Sesselmann took 52.8 percent of the vote, according to the election office.
The victory came despite appeals from mainstream parties for voters to rally behind the incumbent candidate, Joergen Koepper from the conservative CDU.
With only 57,000 people, Sonneberg is one of Germany’s smaller districts, but the stunning victory made it the first run by the Alternative for Germany (AfD) party.
“Robert Stuhlmann has made history,” tweeted AfD co-chief Alice Weidel.
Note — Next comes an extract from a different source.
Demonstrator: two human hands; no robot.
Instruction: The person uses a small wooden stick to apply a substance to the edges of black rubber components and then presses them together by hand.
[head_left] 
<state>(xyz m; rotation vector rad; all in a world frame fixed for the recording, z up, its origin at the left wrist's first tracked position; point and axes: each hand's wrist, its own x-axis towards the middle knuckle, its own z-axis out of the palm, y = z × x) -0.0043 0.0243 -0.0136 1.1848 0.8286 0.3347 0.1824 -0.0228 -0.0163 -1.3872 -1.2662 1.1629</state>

The milestone comes as recent surveys put support for the AfD at a record 18 to 20 percent, neck-and-neck with Chancellor Olaf Scholz’s Social Democrats and just behind the conservative CDU/CSU bloc.
The AfD is polling better in the former communist East German states of Thuringia, Brandenburg and Saxony, which will see regional elections next year where the AfD hopes to score major gains.
Germany’s top-selling Bild newspaper called Sesselmann’s victory a political “earthquake” and “an extraordinary success for the ultra-right party”.
Thuringia’s interior minister Georg Maier, from the Social Democrats, called the result “an alarm bell for all democratic forces”, according to Bild.
The regional leader of the AfD party in Thuringia is far-right firebrand Bjoern Hoecke, whose past statements on Germany’s Nazi past have caused outrage.
Hoecke, considered an extremist by German intelligence services, called Berlin’s Holocaust monument a “memorial of shame” and urged a “180-degree shift” in the country’s memorial culture.
Created in 2013 as an anti-euro outfit before becoming an anti-Islam, anti-immigration party, the AfD has benefited from growing discontent in Scholz’s three-party coalition amid concerns about inflation and the affordability of the plans. in the government climate.
High immigration also remains a key concern among voters.
The AfD shocked the political establishment when it won about 13 percent of the vote in the 2017 general election, bringing its lawmakers into the German parliament.
It drops to nearly 10 percent in the 2021 federal election.
In Germany, where coalition governments are the norm, the main parties often refrain from forming an alliance with the AfD.